For the material below, return exactly the lines starting at the line containing "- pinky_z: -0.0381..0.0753" and ending at the line containing "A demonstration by", both ends included, and no others.

+++ Given information

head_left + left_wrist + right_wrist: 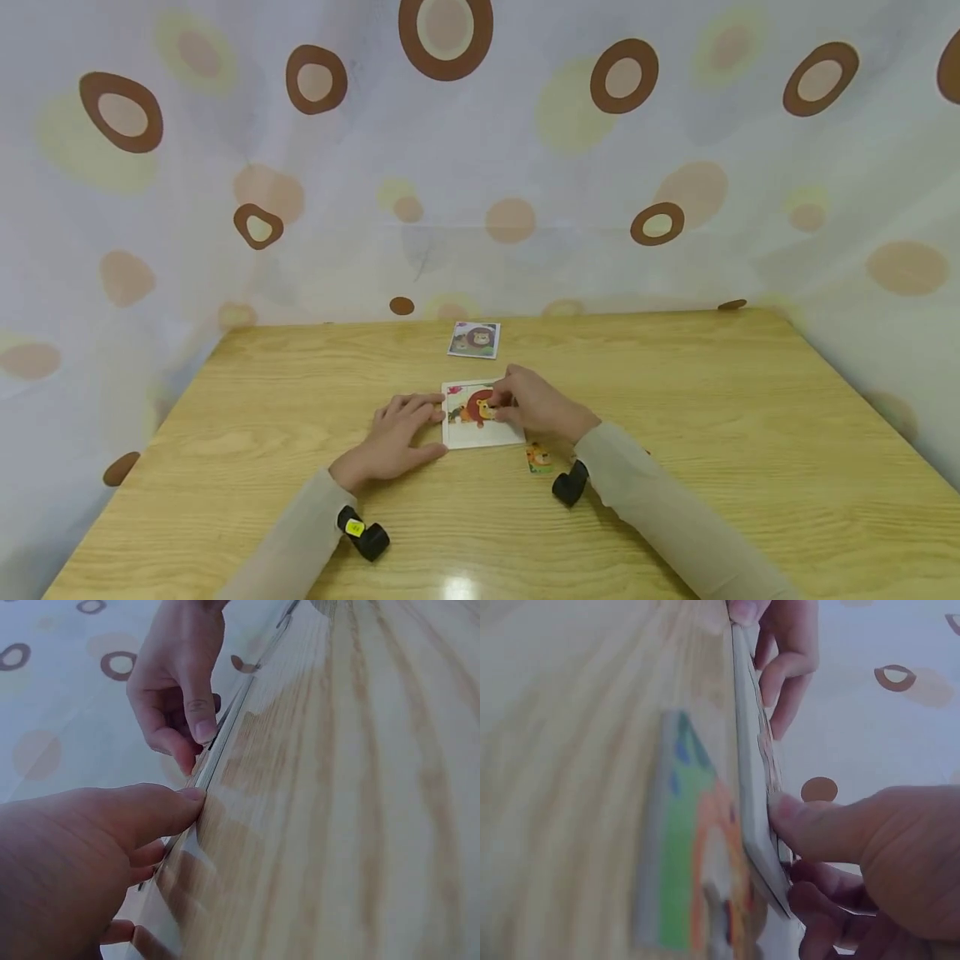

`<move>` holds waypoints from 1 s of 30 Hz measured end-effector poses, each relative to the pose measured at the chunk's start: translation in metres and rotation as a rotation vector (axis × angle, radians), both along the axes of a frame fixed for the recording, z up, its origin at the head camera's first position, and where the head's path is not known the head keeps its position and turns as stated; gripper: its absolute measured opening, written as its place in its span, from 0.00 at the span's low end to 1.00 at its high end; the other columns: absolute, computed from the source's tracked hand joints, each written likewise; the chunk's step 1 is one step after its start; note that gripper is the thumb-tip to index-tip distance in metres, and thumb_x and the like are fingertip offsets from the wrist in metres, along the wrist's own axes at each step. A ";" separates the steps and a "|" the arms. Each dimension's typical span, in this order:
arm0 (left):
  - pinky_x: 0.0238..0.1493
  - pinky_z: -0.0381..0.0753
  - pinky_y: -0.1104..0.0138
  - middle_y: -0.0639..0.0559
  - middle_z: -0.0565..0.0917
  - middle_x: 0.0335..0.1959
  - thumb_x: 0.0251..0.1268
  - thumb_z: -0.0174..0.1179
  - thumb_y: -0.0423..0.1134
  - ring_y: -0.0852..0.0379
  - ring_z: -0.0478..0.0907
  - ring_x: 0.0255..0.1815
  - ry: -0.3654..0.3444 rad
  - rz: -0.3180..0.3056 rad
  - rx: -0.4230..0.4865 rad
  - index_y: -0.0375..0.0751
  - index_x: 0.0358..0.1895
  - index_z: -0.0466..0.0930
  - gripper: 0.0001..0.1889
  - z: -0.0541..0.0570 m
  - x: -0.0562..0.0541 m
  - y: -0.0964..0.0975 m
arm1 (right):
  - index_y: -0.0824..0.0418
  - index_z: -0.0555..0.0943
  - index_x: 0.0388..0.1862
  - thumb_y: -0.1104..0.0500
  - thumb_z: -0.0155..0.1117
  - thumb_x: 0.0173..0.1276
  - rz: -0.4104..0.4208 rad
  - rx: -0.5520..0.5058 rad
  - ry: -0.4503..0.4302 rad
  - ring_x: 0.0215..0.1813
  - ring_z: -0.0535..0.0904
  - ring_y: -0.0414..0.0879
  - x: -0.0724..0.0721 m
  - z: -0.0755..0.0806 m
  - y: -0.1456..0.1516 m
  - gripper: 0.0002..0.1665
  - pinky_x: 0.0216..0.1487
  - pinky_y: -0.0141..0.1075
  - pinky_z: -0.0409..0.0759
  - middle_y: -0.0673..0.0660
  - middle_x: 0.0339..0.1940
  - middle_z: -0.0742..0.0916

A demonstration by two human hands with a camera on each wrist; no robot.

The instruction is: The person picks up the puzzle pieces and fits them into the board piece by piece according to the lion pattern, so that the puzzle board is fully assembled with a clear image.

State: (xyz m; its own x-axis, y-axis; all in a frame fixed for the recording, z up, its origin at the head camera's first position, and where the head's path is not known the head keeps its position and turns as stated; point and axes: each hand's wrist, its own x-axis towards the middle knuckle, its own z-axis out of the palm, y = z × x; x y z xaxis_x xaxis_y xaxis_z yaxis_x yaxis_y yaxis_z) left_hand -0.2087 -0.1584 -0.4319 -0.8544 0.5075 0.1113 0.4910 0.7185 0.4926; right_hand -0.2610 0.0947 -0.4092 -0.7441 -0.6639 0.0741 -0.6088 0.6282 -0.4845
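A white-framed picture puzzle [467, 438] with a lion lies on the table, partly filled. My left hand [397, 435] rests at its left side, fingertips and thumb touching the edge. Over the right part of the puzzle, my right hand [542, 403] pinches a puzzle piece between thumb and curled fingers, down at the picture's surface. Most of that piece is hidden by the fingers. Just off the puzzle's lower right corner lies a loose puzzle piece [538, 458] with an orange animal and green; it looms large in the right wrist view.
Behind the puzzle lies a square picture card [474, 341] with a lion. A small orange bit shows beside the right sleeve [637, 479]. The wooden table [300, 375] ends at a patterned cloth [510, 167] hanging behind and at the sides.
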 end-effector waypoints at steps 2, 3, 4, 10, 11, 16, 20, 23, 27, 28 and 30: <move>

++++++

## Your response
  - pinky_z: -0.0381..0.0753
  - pinky_y: -0.1104..0.0138
  - middle_y: -0.0639..0.0559
  - middle_z: -0.0565..0.0917
  - middle_x: 0.0335..0.1959
  - thumb_x: 0.0251..0.1268
  - thumb_z: -0.0174..0.1179
  - thumb_y: -0.0423..0.1134
  - ring_y: -0.0852..0.0379
  - ring_z: -0.0478..0.0907
  - ring_x: 0.0255..0.1815
  - ry: -0.3654..0.3444 rad
  - rz: -0.3180..0.3056 rad
  - rx: -0.4230..0.4865 rad
  - index_y: -0.0375..0.0751
  - index_x: 0.0358..0.1895
  - index_z: -0.0466..0.0930
  - gripper: 0.0001..0.1889
  - z: -0.0541..0.0570 m
  - x: -0.0562..0.0541 m
  - y: -0.0964..0.0975 m
arm1 (right):
  - index_y: -0.0824..0.0418
  - index_z: -0.0555..0.0943
  - index_x: 0.0388..0.1862
  - thumb_y: -0.1104..0.0500
  - thumb_z: -0.0155..0.1117
  - thumb_x: 0.0173..0.1276
  - rz: -0.4104..0.4208 rad
  - rx: -0.5520..0.5058 rad
  - ry: -0.4503..0.4302 rad
  - ring_x: 0.0215..0.1813
  - ring_z: -0.0535..0.0904
  - ring_y: -0.0414..0.0879
  - x: -0.0724..0.0721 m
  - z: -0.0755..0.0806 m
  - y: -0.1456..0.1516 m
  - gripper: 0.0002..0.1665
  - pinky_x: 0.0216..0.1487
  - pinky_y: -0.0141..0.1075
  - pinky_z: -0.0409..0.0759
  - middle_y: -0.0673..0.0660
  - middle_x: 0.0339..0.1940
  - middle_z: -0.0742..0.0916

A demonstration by two human hands with a camera on each wrist; no robot.

Work on the exercise is now concluded.